> [Problem statement]:
Find each line below that includes "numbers", then copy it.

(Source records)
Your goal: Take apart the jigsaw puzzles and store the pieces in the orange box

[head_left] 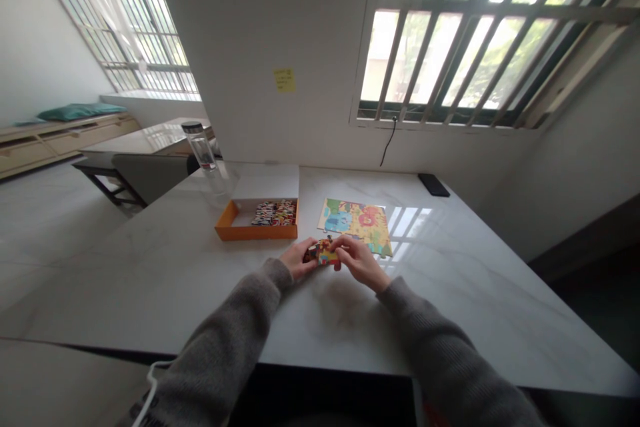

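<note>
My left hand (301, 259) is closed around a small stack of colourful jigsaw puzzle pieces (326, 255), held just above the table. From the other side, the fingers of my right hand (359, 260) pinch at the pieces' right edge. How many pieces lie between the hands I cannot make out. Just beyond them lies a partly joined jigsaw puzzle (373, 230) with blue and red animal pictures and an uneven lower edge. To the left stands an open orange box (250, 233), with many puzzle pieces (275, 212) packed at its right side.
A glass bottle (201, 147) with a dark lid stands at the table's far left edge. A black phone (433, 185) lies at the back right. On the wall is a yellow sticky note (285, 80), and a black cable (387, 143) hangs below the barred window.
</note>
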### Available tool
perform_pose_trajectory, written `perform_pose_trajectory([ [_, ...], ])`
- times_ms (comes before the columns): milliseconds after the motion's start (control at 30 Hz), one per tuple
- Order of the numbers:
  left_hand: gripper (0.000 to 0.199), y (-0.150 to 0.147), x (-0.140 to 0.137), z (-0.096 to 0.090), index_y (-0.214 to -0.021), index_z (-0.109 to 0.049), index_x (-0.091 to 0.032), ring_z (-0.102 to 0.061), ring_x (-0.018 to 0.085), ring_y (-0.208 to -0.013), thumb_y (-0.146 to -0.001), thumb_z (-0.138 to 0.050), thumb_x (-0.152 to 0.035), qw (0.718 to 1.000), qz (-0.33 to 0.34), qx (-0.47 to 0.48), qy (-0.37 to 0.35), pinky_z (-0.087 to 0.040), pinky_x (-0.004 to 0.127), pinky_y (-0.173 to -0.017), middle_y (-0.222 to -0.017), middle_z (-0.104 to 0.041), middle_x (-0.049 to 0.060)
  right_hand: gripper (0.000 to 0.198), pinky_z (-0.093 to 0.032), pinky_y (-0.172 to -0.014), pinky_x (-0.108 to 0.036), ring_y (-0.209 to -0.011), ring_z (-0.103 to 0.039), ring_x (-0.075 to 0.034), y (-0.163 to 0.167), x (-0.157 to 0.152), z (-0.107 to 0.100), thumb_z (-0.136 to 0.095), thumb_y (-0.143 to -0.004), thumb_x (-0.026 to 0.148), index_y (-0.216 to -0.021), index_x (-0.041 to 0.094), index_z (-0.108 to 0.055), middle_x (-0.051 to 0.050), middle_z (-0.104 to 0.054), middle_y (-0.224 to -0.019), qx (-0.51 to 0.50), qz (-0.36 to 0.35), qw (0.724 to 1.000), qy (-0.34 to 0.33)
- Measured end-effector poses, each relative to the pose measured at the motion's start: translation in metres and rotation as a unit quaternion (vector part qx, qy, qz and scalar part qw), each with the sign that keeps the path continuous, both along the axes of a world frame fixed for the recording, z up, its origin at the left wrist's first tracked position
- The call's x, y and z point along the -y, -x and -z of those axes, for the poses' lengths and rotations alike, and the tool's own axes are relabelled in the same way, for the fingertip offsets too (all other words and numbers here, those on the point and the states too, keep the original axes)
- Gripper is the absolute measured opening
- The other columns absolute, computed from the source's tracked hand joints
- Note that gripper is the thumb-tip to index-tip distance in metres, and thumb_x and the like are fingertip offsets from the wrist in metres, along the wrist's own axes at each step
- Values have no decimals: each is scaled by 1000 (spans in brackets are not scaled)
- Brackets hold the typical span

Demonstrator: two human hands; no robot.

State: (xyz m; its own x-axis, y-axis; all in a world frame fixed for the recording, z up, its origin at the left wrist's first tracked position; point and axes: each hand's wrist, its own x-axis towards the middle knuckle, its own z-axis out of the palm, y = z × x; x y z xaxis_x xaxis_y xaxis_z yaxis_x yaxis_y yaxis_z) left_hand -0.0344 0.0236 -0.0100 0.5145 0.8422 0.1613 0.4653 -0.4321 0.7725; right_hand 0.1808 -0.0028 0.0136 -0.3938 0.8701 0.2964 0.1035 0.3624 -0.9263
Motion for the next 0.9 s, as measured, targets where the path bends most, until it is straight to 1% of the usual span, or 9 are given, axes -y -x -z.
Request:
perform_pose_trajectory([
  [67, 37, 0, -1, 2, -111, -56, -16, -61, 18, -80, -78, -64, -29, 1000, -2, 1, 2, -49, 28, -77, -91, -65, 3, 11, -50, -57, -25, -58, -60, -12, 2, 0, 4, -52, -89, 22, -99, 20, -56, 1, -61, -75, 28, 37, 998, -46],
  [133, 36, 1, -2, 4, -109, -56, -16, -60, 18, -78, -77, -65, -28, 1000, -3, 0, -2, -48, 28, -75, -90, -64, 3, 26, -51, -63, -27, -65, -58, -12, 2, 0, 4, -54, -89, 20, -115, 22, -52, -1, -61, -85, 71, 60, 989, -116],
  [200, 38, 3, -4, 5, -110, -56, -17, -61, 18, -79, -75, -66, -28, 1000, 8, 2, -9, -49, 29, -75, -92, -64, 3, 33, -51, -71, -29, -73, -57, -14, 1, 1, 1, -51, -92, 17, -124, 24, -50, -3, -60, -91, 118, 54, 974, -183],
  [300, 47, 6, -7, 6, -115, -55, -18, -61, 20, -85, -72, -70, -28, 999, 30, 5, -13, -49, 29, -78, -96, -65, 3, 28, -51, -79, -30, -83, -56, -16, -1, 1, -3, -45, -95, 14, -118, 25, -57, -5, -57, -98, 161, 7, 958, -238],
  [433, 54, 6, -6, 5, -117, -55, -19, -62, 20, -89, -68, -76, -30, 999, 31, 1, 8, -49, 29, -81, -98, -66, 3, 28, -51, -81, -31, -87, -54, -16, 2, 1, 4, -45, -96, 16, -116, 27, -62, -5, -50, -99, 177, 5, 947, -267],
  [600, 44, 0, 0, 1, -112, -56, -17, -61, 20, -84, -80, -67, -45, 1000, 4, -1, -3, -48, 30, -79, -94, -65, 3, 35, -53, -81, -33, -86, -55, -16, 4, -1, 13, -49, -96, 20, -128, 31, -57, -6, -50, -105, 187, 2, 945, -269],
  [700, 39, -1, 1, 1, -113, -56, -18, -61, 19, -84, -82, -65, -41, 1000, -1, -13, 0, -47, 29, -78, -93, -65, 3, 35, -53, -79, -34, -84, -56, -17, -19, -13, 9, -48, -97, 22, -131, 29, -56, -7, -53, -106, 184, 68, 942, -272],
  [833, 39, -2, -2, 8, -110, -62, -19, -59, 22, -86, -78, -69, -39, 994, -63, -75, -54, -46, 33, -82, -91, -62, 5, 24, -48, -93, -42, -103, -55, -24, -66, -34, 13, -53, -96, 28, -115, 24, -65, -9, -61, -104, 289, 139, 904, -282],
  [900, 40, -3, -4, 12, -111, -63, -21, -59, 23, -88, -77, -70, -40, 990, -76, -94, -73, -46, 35, -85, -94, -61, 6, 31, -45, -97, -44, -110, -52, -27, -79, -40, 21, -62, -90, 38, -118, 23, -65, -11, -62, -112, 372, 148, 878, -263],
])
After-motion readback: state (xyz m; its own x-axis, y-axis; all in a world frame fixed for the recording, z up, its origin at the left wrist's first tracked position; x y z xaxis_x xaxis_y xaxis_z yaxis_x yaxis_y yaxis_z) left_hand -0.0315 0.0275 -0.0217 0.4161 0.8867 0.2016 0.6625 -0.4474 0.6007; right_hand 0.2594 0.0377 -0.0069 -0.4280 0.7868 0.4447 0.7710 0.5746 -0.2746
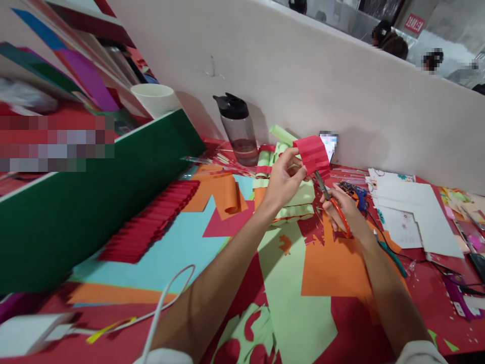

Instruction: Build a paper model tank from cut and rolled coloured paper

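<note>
While scissors (325,190) handheld, liquid (245,152) in bottle (238,126)

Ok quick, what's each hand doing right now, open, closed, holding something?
Left hand: closed, pinching the red corrugated piece.
Right hand: closed around the scissors, blades at the red piece's lower edge.

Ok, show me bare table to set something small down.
Bare red table lies between the pale green sheet and the right forearm, below the orange sheet. Right of that forearm, scraps dot another patch. Crowded: around the scissors, bottle and phone.
</note>
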The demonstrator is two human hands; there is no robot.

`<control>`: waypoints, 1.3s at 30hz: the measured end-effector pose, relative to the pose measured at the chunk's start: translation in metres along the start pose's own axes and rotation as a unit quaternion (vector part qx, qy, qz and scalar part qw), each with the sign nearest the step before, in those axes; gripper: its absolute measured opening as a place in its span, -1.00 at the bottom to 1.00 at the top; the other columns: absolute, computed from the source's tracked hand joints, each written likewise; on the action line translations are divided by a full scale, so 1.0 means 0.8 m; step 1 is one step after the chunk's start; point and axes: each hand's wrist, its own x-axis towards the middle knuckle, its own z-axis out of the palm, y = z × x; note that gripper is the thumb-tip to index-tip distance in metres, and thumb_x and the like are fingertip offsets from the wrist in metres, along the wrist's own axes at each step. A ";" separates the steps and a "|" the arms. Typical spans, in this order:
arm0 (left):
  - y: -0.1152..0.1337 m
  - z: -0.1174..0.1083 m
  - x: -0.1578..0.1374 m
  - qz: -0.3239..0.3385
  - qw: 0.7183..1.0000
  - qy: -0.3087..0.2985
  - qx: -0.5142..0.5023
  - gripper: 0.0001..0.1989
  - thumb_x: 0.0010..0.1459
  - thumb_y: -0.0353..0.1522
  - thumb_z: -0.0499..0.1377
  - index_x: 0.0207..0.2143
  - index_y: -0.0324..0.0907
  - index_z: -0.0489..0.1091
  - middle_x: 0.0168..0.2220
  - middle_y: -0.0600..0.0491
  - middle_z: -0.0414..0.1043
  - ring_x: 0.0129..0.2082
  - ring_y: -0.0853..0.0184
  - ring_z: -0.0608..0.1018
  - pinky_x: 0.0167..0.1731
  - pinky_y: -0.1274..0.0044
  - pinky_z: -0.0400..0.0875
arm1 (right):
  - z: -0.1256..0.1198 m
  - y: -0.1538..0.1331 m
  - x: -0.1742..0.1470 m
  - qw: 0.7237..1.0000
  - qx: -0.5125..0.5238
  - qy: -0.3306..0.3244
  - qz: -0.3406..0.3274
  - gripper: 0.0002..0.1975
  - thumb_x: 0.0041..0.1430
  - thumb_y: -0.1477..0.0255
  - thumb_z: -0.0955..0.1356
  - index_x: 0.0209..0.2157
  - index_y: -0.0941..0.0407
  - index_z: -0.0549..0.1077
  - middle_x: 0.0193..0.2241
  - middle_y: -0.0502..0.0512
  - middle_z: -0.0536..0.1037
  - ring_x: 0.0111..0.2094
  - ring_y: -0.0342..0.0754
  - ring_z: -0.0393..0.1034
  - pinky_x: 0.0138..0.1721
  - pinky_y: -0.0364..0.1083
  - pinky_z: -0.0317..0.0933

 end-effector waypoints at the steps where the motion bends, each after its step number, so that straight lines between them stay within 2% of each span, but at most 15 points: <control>1: 0.000 0.001 0.000 0.001 1.000 0.004 -0.004 -0.66 0.13 -0.26 0.34 -0.06 -0.07 0.40 -0.37 0.14 0.42 -0.48 0.40 0.54 -0.42 0.51 0.56 | 0.001 0.001 0.000 1.000 0.004 0.008 -0.008 -0.52 0.26 -0.12 0.36 -0.24 0.03 0.34 -0.61 -0.16 0.33 -0.72 -0.17 0.25 -0.61 -0.13 0.22; 5: 0.001 0.003 -0.001 0.006 1.000 0.027 -0.006 -0.66 0.12 -0.26 0.35 -0.07 -0.07 0.41 -0.34 0.13 0.43 -0.49 0.41 0.53 -0.43 0.51 0.56 | 0.004 0.007 0.003 0.999 0.003 0.022 -0.027 -0.48 0.23 -0.16 0.36 -0.24 0.03 0.34 -0.62 -0.16 0.33 -0.71 -0.16 0.26 -0.64 -0.15 0.17; 10: 0.002 0.002 -0.002 0.019 1.000 0.019 0.004 -0.64 0.14 -0.20 0.36 -0.06 -0.06 0.39 -0.33 0.12 0.43 -0.46 0.39 0.55 -0.40 0.50 0.55 | 0.004 0.011 0.004 0.998 0.008 0.025 -0.050 -0.48 0.22 -0.15 0.38 -0.20 0.04 0.33 -0.57 -0.15 0.36 -0.70 -0.19 0.23 -0.63 -0.16 0.18; 15: 0.000 0.001 -0.002 0.019 1.000 0.012 0.001 -0.64 0.15 -0.19 0.36 -0.06 -0.04 0.39 -0.34 0.13 0.42 -0.48 0.38 0.55 -0.41 0.49 0.54 | 0.004 0.007 0.003 0.999 0.003 0.030 -0.044 -0.50 0.23 -0.11 0.39 -0.21 0.05 0.35 -0.56 -0.14 0.36 -0.69 -0.19 0.24 -0.63 -0.17 0.16; 21: 0.000 0.001 -0.002 0.012 1.000 0.016 -0.002 -0.60 0.14 -0.16 0.38 -0.04 -0.05 0.37 -0.33 0.13 0.41 -0.49 0.38 0.54 -0.40 0.48 0.51 | 0.005 0.005 0.003 0.998 0.012 0.041 -0.037 -0.58 0.26 -0.02 0.41 -0.28 0.05 0.35 -0.64 -0.19 0.27 -0.73 -0.19 0.23 -0.66 -0.19 0.07; 26: 0.002 -0.002 0.000 0.014 1.000 -0.001 0.000 -0.61 0.17 -0.12 0.36 -0.06 -0.09 0.38 -0.35 0.11 0.42 -0.43 0.37 0.54 -0.41 0.52 0.52 | 0.000 0.008 0.003 0.999 0.026 0.030 -0.037 -0.57 0.23 -0.02 0.44 -0.27 0.05 0.35 -0.59 -0.17 0.31 -0.73 -0.21 0.20 -0.67 -0.18 0.06; 33: 0.004 -0.002 -0.001 0.035 0.997 0.063 0.012 -0.65 0.24 -0.06 0.31 -0.19 -0.13 0.41 -0.41 0.13 0.36 -0.47 0.43 0.46 -0.45 0.58 0.44 | -0.001 0.015 0.006 0.997 -0.024 0.040 -0.064 -0.54 0.22 -0.07 0.42 -0.25 0.06 0.38 -0.60 -0.16 0.27 -0.68 -0.18 0.19 -0.56 -0.13 0.10; 39: 0.006 0.000 -0.001 0.055 0.998 0.017 0.024 -0.69 0.27 -0.12 0.29 -0.12 -0.13 0.39 -0.46 0.15 0.38 -0.51 0.42 0.48 -0.48 0.57 0.43 | 0.000 0.018 0.007 0.995 -0.031 0.020 -0.088 -0.43 0.19 -0.18 0.37 -0.18 0.07 0.37 -0.57 -0.11 0.37 -0.61 -0.12 0.26 -0.46 -0.09 0.19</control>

> [Answer to the exercise]:
- Order of the numbers:
- The call's x, y and z point along the -y, -x and -z of those axes, for the poses' lengths and rotations alike, and the tool's own axes are relabelled in the same way, for the fingertip offsets too (all other words and numbers here, those on the point and the states too, keep the original axes)

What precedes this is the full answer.